This novel is a dense, rich celebration of an English family, first in the present time, then in the past--the late 60s and early 70s.

In the first half, four siblings: Harriet, Alice, Roland, and Jane meet at the old family homestead near the sea for a family reunion.  The house is being sold, and it will be their last time together at their childhood home.

Accompanying them, are children (Jane’s), a new South American wife (Roland’s--his third), a young friend, and son of a former lover (Alice’s), and all alone, (Harriet).

In the siblings’ idiosyncratic fashion, Harriet arrives first; she leaves the house locked and goes wandering in the forest.  Alice arrives with Kasim, and then realizes, what she has done, brought an eighteen-year old to a place with nothing going on. Roland calls and says there will be delay, and that he and Pilar will arrive on Sunday.

Alice runs through the house, throwing open windows, picking and placing beautiful bouquets in each of the adults’ room, while Jane, the mom, practically begins cooking the evening meal as her two children, Ivy and Arthur explore.

Privately, Jane and Harriet discuss whether Kazim is more than a friend to wild, actress Alice. Kazim reads on the porch terribly bored. But on Sunday when Roland, Pilar and Molly, Roland’s sixteen year old daughter, arrive. Kazim immediately perks up at Molly’s appearance.

Soon the children, Ivy and Arthur, follow Molly and Kasim on a walk, and while the teens flirt with each other on the lawn, the younger kids enter an abandoned house where they find a dead dog in an upstairs room and pornographic magazines in the other.

Pilar is aloof and beautiful and hints at a mysterious past in Argentina to Harriet, whom she befriends.  Soon Harriet develops a serious crush on her. They go swimming in the sea, take road trips, and slowly Pilar reveals her past to Harriet, telling her things she has kept from Roland who is super busy with his professional life. Plus Roland believes staunchly that marriage should be full of “mutual incomprehension.”

In part two, the scene switches to Jill, mother to Harriet, Alice, and the rest. It’s the 60s, during the big French student demos and she has left her husband who has gone to France to report on them. He’s had a dalliance with a young woman, and Jill refuses to be humiliated.

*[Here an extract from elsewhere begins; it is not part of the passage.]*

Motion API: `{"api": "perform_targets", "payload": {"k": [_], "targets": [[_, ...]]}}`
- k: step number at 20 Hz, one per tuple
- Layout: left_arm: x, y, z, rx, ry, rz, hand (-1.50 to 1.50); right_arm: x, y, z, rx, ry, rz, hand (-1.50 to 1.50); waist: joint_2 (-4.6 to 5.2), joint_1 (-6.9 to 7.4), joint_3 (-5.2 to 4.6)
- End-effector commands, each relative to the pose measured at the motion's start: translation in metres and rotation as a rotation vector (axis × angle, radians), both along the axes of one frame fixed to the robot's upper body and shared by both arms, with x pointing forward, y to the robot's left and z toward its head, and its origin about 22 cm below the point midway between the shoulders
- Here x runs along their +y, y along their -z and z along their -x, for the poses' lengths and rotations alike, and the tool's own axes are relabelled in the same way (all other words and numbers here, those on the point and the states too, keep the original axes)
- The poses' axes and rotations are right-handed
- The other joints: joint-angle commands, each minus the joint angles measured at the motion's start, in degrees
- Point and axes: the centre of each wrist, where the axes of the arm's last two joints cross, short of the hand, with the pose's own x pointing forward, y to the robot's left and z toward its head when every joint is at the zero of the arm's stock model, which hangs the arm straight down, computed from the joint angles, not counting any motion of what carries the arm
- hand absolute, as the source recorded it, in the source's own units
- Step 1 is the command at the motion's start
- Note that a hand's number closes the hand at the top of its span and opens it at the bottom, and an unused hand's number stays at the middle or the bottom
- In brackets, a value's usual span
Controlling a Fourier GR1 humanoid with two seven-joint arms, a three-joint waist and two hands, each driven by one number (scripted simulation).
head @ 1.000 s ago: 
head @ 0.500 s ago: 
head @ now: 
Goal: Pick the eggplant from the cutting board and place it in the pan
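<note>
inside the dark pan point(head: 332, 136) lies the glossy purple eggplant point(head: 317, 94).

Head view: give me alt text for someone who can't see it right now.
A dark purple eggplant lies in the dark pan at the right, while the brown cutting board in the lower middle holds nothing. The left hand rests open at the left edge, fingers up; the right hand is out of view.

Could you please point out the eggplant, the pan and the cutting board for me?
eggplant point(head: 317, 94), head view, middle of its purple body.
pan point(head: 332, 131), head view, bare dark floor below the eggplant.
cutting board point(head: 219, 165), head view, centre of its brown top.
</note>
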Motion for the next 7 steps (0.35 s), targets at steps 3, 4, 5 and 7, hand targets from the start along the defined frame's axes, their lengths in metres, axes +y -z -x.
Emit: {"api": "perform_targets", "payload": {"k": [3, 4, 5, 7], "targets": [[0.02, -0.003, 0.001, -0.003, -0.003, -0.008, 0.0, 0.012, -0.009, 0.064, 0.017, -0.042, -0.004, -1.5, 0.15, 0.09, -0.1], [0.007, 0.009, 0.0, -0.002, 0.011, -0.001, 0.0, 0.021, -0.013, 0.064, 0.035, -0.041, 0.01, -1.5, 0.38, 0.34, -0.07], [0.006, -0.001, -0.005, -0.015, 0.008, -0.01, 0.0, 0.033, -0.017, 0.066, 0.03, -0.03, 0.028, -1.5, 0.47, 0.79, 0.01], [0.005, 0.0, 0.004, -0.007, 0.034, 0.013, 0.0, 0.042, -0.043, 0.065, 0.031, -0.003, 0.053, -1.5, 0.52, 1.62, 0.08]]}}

She goes home with three young children, including Harriet and Roland, and you see the same house, and the old cabin from the perspective of time.

Jill’s father is the vicar, as well as a poet. It’s the era of short skirts and revolutionary politics, not necessarily in that order.

Every word, sentence in this book is carefully chiseled and the land and sea are beautifully described. It’s a book about what makes a marriage, work, and how families both nurture the young, and ignore them, letting them discover their true selves. No page turner, this is a book to be enjoyed and savored.